The novel has four major characters: Katharine Hilbery, Mary Datchet, Ralph Denham, and William Rodney. Night and Day deals with questions concerning women's suffrage, and asks whether love and marriage can coexist and whether marriage is necessary for happiness. Motifs throughout the book include the stars and sky, the River Thames, and walks. Woolf makes many references to the works of William Shakespeare, especially As You Like It.

Characters

Katharine Hilbery
Katharine Hilbery is the granddaughter of a distinguished poet and belongs to a privileged class. Though her family is literary, Katharine secretly prefers mathematics and astronomy. Early in the novel, Katharine becomes engaged to William Rodney. After a time they end their engagement so that Rodney can explore a relationship with Katharine's cousin, Cassandra Otway. Eventually, Katharine agrees to marry Ralph Denham.

Katharine's mother, Mrs. Margaret Hilbery, plays a significant role in Katharine's life, while Katharine's father, Mr. Trevor Hilbery, is only seen on a few occasions. Mr. Hilbery registers his disapproval of the actions of Katharine and her friends when he learns that she and William have broken their engagement so that William could become engaged to Cassandra. Although Mary and Katharine are the primary women characters, Katharine does not often interact with Mary. Katharine is a very solitary person, and she struggles to reconcile her need for personal freedom with her notions of love.

Ralph Denham
Ralph Denham is a lawyer who occasionally writes articles for a journal edited by Trevor Hilbery, Katharine's father. Unlike a few other characters in the novel, he has to work to make a living and take care of his family: his mother, a widow, and several siblings. He makes his first appearance in the novel at the Hilberys' tea party. He leaves the party saying "She'll do...Yes, Katharine Hilbery'll do...I'll take Katharine Hilbery" (p 24), and from this point Ralph is in constant pursuit of Katharine. He repeatedly follows Katharine through the streets of London and often passes her house, hoping to see her inside.

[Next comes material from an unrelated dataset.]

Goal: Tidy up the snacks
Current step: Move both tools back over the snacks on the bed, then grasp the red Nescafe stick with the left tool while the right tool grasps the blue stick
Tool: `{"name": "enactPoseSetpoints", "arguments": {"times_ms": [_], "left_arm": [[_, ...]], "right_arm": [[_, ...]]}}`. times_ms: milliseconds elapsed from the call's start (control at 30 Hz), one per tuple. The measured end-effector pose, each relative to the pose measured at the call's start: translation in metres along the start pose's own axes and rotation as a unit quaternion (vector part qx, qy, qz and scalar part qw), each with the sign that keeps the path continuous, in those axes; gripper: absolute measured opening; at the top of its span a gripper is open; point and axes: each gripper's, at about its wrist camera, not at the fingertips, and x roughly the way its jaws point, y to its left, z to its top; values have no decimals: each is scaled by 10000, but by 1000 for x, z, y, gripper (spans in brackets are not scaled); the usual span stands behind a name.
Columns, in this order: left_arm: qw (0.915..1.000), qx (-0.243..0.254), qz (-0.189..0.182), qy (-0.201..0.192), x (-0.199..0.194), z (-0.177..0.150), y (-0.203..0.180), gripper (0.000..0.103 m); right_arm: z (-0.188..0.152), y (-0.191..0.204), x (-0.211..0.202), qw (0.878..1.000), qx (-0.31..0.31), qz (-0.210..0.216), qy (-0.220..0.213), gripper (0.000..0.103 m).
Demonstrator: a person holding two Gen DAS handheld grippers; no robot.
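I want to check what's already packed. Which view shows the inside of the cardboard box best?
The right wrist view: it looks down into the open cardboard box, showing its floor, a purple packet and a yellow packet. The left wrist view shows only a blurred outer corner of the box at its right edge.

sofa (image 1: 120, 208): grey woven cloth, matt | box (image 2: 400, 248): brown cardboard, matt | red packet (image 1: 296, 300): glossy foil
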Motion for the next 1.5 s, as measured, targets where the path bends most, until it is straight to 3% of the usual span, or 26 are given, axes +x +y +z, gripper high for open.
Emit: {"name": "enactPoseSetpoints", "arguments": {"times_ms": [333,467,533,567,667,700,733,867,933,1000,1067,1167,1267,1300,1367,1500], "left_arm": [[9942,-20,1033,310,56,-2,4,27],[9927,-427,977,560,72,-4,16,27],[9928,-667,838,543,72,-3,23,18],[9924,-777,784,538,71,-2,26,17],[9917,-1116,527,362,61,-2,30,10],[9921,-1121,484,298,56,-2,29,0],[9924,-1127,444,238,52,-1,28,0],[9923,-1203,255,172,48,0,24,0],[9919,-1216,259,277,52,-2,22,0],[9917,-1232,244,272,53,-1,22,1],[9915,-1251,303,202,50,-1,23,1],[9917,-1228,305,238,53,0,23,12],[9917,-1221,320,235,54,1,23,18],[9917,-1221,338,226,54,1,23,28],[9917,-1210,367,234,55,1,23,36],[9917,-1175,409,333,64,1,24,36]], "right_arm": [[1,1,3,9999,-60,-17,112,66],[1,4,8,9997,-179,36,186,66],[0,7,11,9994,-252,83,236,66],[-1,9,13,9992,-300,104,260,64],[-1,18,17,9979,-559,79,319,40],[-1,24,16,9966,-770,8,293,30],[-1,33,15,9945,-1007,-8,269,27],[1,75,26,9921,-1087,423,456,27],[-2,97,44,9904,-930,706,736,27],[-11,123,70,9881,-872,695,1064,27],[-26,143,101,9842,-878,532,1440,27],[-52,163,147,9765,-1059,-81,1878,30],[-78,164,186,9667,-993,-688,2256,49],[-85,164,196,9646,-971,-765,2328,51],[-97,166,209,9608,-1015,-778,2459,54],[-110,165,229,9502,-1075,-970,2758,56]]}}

Ralph's relationship with William Rodney is relatively formal, while Ralph's relationship with Mary is more friendly. At one point in the story Ralph realises Mary's love for him and he proposes to her; however, Mary has already realised he loves Katharine and rejects his proposal.

Mary Datchet
Mary Datchet, the daughter of a country vicar, works in the office of an organisation that campaigns for the enactment of women's suffrage. Though she could live comfortably without working, Mary chooses to work. Mary can be considered an example of the ideal Virginia Woolf detailed in A Room of One's Own, Professions for Women (one essay in The Death of the Moth and Other Essays, Harcourt, 1942, pp. 236–8), and other feminist essays.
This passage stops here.